# Forum About Russia Society  в котором часу рассвет?

## sperk

Похоже, что в два часа ночи! Где это можно происходит?
Спасибо 
 Он вышел, чтобы взглянуть на больную. В комнатах было уже совсем светло, и в зале на стене и на полу дрожал слабый солнечный свет, проникший сюда сквозь утренний туман. Дверь в комнату Лизы была отворена, и сама она сидела в кресле около постели, в капоте, окутанная в шаль, непричесанная. Шторы на окнах были опущены. 
    - Как вы себя чувствуете? - спросил Королев. 
    - Благодарю вас. 
    Он потрогал пульс, потом поправил ей волосы, упавшие на лоб. 
    - Вы не спите, - сказал он. - На дворе прекрасная погода, весна, поют соловьи, а вы сидите в потемках и о чем-то думаете. 
    Она слушала и глядела ему в лицо; глаза у нее были грустные, умные, и было видно, что она хочет что-то сказать ему. 
    - Часто это с вами бывает? - спросил он. 
    Она пошевелила губами и ответила: 
    - Часто. Мне почти каждую ночь тяжело. 
    В это время на дворе сторожа начали бить два часа. Послышалось "дер... дер...", и она вздрогнула. 
    - Вас беспокоят эти стуки? - спросил он.

----------


## Ramil

::  В полярных областях летом. 
Есть районы, где солнце летом не заходит вообще (а зимой, соответственно, не показывается из-за горизонта). В принципе, это может происходить и в Питере. В начале-середине июня в 2 часа ночи там может быть уже светло. 
Правда я думаю, что это банальный авторский ляп.

----------


## Оля

> Где это [s:278ozaoe]можно происходит[/s:278ozaoe] может происходить?

  

> В принципе, это может происходить и в Питере. В начале-середине июня в 2 часа ночи там может быть уже светло.

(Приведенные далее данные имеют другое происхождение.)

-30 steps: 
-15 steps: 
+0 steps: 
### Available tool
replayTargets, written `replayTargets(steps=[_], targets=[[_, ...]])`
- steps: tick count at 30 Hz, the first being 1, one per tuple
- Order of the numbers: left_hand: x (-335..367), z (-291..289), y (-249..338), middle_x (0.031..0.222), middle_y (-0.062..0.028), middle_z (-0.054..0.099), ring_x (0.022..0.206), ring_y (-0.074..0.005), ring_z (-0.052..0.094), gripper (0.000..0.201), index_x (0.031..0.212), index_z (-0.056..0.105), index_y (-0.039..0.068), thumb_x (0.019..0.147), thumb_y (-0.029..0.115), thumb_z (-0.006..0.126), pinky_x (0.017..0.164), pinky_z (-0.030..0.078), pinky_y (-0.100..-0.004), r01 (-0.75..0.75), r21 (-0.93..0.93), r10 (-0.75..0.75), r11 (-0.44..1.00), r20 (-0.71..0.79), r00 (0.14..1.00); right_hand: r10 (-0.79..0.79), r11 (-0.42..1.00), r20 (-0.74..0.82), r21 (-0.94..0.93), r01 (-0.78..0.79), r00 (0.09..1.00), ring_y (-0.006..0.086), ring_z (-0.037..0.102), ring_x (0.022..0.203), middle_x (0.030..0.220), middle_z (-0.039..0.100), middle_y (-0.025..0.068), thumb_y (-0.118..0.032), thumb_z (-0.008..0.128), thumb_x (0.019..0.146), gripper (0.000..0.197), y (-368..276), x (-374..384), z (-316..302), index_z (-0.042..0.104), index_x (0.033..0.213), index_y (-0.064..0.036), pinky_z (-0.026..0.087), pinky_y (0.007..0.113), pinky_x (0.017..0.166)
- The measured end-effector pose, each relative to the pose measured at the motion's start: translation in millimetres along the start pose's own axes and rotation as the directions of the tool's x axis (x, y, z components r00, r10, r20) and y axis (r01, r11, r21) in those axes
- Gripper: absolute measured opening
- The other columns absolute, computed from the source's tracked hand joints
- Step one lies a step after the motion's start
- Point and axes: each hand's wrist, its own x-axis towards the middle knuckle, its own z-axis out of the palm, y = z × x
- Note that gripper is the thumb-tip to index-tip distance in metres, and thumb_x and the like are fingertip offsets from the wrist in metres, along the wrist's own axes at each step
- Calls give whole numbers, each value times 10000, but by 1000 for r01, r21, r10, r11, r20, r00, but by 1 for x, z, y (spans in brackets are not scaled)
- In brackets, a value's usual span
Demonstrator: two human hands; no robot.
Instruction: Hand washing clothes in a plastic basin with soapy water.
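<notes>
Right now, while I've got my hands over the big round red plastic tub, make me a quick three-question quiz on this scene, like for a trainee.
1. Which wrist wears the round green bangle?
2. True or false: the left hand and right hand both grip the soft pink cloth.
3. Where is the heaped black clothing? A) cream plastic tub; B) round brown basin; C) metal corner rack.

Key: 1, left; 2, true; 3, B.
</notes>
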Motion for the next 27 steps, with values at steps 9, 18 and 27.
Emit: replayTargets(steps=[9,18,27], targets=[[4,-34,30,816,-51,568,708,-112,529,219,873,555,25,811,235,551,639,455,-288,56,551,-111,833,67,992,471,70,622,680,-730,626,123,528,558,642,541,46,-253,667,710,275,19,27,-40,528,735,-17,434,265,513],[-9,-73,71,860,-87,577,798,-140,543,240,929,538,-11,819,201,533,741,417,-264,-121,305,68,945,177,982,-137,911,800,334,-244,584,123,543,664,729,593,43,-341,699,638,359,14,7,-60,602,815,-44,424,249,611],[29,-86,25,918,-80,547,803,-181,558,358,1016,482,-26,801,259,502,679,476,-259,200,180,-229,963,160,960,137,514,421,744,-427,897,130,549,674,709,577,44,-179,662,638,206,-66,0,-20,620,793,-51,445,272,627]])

 Очередной питерский миф. Не бывает там светло в два часа ночи. Как и полностью белых ночей не бывает. Ни в июне, ни в январе. В два часа ночи в июне как раз можно наконец-то уснуть.

----------


## Ramil

Тогда в Мурманске или в Архангельске. Северодвинск на ум еще приходит. Или Норильск.

----------


## CoffeeCup

Согласно Чехову (это ведь отрывок из его рассаказа "Случай из практики") все это происходит возле Москвы. 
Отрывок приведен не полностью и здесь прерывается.